Supply chain issues were a big concern heading into the holiday season, and in 2022, there are still ongoing issues with gas prices and getting items in stores in a timely manner. FOX54 spoke with Deputy Secretary of Commerce Don Graves about inflation and the supply chain and what the Biden Administration is working to do to get prices back to normal.
Graves says throughout the holidays, officials worked with ports around the country to reduce the time that it took to get products off of ships and out to stores and that's something they're going to continue to do in 2022. He also says a big change we'll see this year is the money and resources that will come out of the bipartisan infrastructure law. “It’s going to make critical investments all across the country to make sure that our ports have the resources that they need," he says. "That our highways, our bridges, our infrastructure is brought up to not just the standards of today, but we’re building for the future.” President Biden signed the $1.2T legislation into law back in November. Georgia is expected to receive billions of dollars to help revitalize roads and bridges, improve transit and public transportation, expand broadband in rural communities and more.
Graves says the Department of Commerce is also focused on semiconductors. "We know that chips go into almost every technological and digital product that we have today," Graves says. "Whether it's your car, your phone, any of your appliances at home. And we know that we've lost our leadership in the world on chips, so we've spent a lot of time trying to get more information for manufacturers and making sure that we're arming them with all of the latest data."

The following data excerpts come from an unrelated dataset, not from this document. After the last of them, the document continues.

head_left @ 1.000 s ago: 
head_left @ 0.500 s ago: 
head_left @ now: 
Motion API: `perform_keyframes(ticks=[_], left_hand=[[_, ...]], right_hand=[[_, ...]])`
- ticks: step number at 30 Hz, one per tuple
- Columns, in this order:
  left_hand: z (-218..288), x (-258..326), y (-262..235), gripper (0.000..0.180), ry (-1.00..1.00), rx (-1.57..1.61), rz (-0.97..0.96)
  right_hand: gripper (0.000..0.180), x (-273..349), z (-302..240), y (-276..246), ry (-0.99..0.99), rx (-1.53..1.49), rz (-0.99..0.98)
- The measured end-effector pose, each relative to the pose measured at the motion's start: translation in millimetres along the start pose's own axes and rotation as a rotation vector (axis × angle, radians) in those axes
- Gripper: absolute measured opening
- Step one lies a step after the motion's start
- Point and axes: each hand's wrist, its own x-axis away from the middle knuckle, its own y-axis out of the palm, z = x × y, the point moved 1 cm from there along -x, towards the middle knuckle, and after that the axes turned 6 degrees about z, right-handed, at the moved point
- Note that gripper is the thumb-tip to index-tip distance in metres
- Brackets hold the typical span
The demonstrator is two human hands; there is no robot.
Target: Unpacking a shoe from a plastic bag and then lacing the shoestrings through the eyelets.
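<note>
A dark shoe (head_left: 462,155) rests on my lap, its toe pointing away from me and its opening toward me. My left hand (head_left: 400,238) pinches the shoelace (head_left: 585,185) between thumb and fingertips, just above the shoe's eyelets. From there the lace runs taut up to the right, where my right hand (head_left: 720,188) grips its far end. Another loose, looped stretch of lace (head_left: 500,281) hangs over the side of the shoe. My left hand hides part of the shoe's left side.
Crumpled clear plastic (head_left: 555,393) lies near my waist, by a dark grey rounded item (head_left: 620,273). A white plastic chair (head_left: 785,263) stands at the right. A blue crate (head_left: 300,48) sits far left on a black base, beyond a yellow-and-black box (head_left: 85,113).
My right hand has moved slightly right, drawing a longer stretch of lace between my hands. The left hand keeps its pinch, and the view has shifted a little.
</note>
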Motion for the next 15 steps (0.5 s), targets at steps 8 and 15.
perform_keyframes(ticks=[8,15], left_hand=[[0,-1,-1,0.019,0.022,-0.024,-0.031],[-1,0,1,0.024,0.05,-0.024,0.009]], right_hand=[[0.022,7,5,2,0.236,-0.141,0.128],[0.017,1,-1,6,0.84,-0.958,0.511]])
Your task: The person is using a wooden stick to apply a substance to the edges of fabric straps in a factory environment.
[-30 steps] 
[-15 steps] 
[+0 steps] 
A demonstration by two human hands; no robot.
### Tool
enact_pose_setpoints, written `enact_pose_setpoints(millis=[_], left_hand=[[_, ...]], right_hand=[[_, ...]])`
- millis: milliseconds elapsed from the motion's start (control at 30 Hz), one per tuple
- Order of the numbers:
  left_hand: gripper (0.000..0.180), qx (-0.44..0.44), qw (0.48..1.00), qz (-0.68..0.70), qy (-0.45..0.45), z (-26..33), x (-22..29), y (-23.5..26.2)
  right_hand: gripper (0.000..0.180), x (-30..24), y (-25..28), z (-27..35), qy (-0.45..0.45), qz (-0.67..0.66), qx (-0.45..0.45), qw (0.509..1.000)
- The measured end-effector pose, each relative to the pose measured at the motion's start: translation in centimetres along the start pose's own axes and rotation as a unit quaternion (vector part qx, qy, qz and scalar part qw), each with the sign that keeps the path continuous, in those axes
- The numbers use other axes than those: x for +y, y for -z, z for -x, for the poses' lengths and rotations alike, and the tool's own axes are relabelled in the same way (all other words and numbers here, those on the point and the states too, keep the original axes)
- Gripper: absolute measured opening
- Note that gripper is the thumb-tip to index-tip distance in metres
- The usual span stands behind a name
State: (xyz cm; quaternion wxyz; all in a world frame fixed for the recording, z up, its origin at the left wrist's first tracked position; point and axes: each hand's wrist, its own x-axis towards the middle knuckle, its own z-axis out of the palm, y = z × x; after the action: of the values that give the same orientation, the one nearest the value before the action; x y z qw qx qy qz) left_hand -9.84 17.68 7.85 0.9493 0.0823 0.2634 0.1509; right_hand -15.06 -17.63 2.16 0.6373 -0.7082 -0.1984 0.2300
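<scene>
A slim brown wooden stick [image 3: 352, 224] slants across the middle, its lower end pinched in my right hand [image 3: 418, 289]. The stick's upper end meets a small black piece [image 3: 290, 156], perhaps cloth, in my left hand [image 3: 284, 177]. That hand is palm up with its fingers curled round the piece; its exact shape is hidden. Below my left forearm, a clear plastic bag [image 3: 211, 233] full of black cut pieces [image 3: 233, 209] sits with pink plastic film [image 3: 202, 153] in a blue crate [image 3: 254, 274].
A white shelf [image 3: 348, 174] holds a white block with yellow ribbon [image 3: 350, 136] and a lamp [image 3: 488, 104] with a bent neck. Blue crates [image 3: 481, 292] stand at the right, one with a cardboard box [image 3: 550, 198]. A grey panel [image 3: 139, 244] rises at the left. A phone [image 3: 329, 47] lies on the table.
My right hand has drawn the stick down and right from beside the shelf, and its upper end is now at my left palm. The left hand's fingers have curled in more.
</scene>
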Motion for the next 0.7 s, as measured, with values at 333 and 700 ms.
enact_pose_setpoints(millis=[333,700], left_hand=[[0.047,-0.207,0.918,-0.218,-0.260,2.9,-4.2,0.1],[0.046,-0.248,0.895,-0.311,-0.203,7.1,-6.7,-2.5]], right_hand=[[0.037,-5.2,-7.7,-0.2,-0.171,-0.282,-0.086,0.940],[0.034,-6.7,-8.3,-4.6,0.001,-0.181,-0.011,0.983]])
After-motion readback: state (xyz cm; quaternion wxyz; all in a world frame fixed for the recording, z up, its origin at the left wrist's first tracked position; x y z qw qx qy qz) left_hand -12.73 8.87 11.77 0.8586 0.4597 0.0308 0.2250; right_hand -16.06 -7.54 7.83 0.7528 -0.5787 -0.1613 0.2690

Later this month, one of the world's largest semiconductor manufacturers in the world, Micron Technology, Inc., will open a new center in Atlanta, creating 500 new jobs in the area. “With the obstacles manufacturers and tech companies across the world are facing, we are glad to see Micron Technology move into the number one state for business where they will have everything they need to succeed and contribute to our thriving economy,” Georgia Governor Brian Kemp says. “I look forward to seeing the opportunities this creates in Atlanta and to seeing the innovative solutions that will come from this brand new, world-class technology center.”
Graves says the Biden Administration is also focused on passing the Build Back Better plan, which is currently stalled due to opposition from Democratic West Virginia Senator Joe Manchin. President Biden says the Build Back Better Act would reduce what families have to pay for basic necessities, ranging from prescription drugs to healthcare to childcare.
Graves says one possible reason so many people are quitting their jobs right now is because they can't find or afford childcare. "We know there are millions of Americans right now who are either out of work or don't have the type of job that they could have if they had the childcare that they need," he says. "Build Back Better, in addition to a range of other components like investments for innovation or investments around climate, it's also making sure that millions of Americans are able to get the childcare that they so desperately need."
As of Friday, no new breakthroughs have taken place in ongoing negotiations for the measure.